Quei soldi hanno fatto lunghi giri. Secondo la Guardia di Finanza, alla fine sono tornati in buona parte alle società riferibili ai commercialisti della Lega. I pm milanesi stanno concentrando la loro attenzione anche su un altro fronte dell’indagine. Quello della destinazione di parte dei soldi che il prestanome Lucio Sostegni avrebbe girato alla fiduciaria Fidirev. Prosegue la caccia dell’individuazione del personaggio (o dei personaggi ombra) che si sono mossi e hanno operato alle spalle del mandato fiduciario di riferimento dell’operazione. Da uno scandalo all’altro, da una indagine in stato avanzato alle requisitorie per la concessione petrolifera "Opi-245". Detenuta in realtà dall’ex ministro del Petrolio, Dan Etete, in questo caso dietro lo schermo della società Malabù. Molto attiva, attivissima, la Procura di Milano anche in questo luglio non di caldo rovente, asfissiante.

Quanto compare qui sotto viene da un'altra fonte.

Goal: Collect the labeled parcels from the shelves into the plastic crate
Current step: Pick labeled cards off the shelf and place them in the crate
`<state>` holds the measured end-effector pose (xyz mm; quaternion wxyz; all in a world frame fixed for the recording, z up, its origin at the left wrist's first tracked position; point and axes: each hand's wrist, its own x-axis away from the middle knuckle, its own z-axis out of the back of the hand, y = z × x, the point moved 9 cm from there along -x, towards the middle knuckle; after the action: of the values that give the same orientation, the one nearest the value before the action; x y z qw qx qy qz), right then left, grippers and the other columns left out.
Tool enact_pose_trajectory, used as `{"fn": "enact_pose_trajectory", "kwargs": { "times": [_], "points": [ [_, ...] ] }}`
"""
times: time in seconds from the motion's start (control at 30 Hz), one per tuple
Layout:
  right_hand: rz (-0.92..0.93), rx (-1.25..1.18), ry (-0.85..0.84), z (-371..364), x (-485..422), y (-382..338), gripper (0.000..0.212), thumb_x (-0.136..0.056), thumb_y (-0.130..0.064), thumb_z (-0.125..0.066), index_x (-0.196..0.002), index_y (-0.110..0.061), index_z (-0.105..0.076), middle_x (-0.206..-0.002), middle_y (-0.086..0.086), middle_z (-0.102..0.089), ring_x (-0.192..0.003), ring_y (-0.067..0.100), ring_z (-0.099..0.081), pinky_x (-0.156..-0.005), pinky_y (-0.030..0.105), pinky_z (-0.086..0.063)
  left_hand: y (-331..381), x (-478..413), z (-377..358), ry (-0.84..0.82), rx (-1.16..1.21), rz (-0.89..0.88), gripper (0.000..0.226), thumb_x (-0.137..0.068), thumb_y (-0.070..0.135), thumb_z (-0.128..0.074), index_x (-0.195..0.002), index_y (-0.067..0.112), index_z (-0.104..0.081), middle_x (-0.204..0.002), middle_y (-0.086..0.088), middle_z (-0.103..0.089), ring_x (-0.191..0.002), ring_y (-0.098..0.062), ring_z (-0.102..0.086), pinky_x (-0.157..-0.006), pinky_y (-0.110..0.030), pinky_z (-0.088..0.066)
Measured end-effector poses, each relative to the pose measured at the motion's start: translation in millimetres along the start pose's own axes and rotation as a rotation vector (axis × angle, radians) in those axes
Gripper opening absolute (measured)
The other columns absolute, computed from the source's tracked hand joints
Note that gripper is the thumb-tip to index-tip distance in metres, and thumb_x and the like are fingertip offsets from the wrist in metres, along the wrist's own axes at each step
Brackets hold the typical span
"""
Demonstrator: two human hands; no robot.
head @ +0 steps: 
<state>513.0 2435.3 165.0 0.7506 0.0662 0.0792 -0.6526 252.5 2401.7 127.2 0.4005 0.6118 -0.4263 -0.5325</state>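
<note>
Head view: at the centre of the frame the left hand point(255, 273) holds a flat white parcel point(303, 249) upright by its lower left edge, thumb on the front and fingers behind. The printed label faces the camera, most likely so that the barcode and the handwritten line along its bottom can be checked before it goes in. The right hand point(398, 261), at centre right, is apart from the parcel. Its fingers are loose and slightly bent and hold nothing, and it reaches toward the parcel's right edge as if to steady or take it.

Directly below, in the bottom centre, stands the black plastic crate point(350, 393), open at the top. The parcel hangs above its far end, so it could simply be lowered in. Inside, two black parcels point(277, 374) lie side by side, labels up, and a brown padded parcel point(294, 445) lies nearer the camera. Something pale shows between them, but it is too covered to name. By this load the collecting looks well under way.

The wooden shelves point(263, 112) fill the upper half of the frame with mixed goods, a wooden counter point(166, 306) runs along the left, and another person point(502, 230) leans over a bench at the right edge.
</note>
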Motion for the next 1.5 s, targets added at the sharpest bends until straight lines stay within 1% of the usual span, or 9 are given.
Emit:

In Italia l’estate post coronavirus è caratterizzata da temperature insolitamente miti. L’afa non abita qui, davvero. Secondo giorno di requisitoria, alla Procura di Milano, del processo "Tangenti in Nigeria". Il procuratore aggiunto Fabio De Pasquale punta ad arrivare alla condanna di Eni (un miliardo e 92 milioni di dollari di confisca) e del suo ad Claudio De Scalzi, per il quale il pm chiede una condanna di otto anni. Punto di partenza le mail sequestrate nel 2016 a Shell in Olanda. Otto anni sono stati chiesti anche per il predecessore di De Scalzi, Paolo Scaroni, attuale presidente del Milan. E sei anni e otto mesi al lobbista Luigi Bisagnani. Addirittura dieci anni all’ex ministro Dan Etete. Richieste di condanne dai sei agli otto anni per manager, dirigenti Shell Olanda, imprenditori e per l’ex ambasciatore russo in Colombia, Edman Agaev.